_EXERCISE DETAILS_. I need only the number of lines in this data that contain the string "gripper".

_GIVEN INFORMATION_.
====================

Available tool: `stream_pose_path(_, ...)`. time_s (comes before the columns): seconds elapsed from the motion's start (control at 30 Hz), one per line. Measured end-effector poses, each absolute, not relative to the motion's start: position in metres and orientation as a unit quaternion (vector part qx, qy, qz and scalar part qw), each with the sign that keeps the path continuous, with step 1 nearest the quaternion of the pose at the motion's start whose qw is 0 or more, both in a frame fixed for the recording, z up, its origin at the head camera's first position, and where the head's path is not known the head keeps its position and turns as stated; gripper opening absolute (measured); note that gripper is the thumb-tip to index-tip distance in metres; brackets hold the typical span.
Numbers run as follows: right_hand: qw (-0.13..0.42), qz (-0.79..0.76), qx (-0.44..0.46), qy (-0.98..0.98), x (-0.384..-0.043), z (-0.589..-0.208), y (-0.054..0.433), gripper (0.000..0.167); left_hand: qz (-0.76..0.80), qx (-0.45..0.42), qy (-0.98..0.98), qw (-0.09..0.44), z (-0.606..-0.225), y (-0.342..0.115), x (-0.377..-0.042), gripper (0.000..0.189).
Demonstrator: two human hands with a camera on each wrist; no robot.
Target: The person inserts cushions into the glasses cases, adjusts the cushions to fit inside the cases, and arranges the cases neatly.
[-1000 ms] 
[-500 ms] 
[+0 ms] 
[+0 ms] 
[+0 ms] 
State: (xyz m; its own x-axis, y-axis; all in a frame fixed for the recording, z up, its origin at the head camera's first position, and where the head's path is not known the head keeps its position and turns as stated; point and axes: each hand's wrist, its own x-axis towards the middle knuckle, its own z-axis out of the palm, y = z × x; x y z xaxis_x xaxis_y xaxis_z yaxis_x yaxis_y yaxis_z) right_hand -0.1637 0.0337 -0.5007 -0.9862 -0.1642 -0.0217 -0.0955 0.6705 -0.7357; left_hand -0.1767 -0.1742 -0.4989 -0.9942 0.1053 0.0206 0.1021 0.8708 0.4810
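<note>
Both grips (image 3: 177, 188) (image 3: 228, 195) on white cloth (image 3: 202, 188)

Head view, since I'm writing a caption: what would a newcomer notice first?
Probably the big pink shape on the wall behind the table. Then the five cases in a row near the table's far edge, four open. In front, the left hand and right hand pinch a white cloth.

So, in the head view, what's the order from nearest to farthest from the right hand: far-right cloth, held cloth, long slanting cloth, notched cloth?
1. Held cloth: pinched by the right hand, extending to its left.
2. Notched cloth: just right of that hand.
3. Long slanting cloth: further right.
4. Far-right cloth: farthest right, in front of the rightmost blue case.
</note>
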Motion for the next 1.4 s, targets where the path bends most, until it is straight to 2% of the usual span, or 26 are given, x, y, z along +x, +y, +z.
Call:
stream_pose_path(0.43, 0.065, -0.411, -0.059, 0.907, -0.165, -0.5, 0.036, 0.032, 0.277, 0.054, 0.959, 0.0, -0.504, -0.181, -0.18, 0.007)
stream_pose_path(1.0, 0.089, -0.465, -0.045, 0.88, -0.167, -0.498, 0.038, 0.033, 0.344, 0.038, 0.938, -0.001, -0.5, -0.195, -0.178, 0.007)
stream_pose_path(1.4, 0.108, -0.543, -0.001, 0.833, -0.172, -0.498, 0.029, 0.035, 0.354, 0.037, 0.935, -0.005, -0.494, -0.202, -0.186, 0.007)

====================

_THE COMPLETED TASK_. 2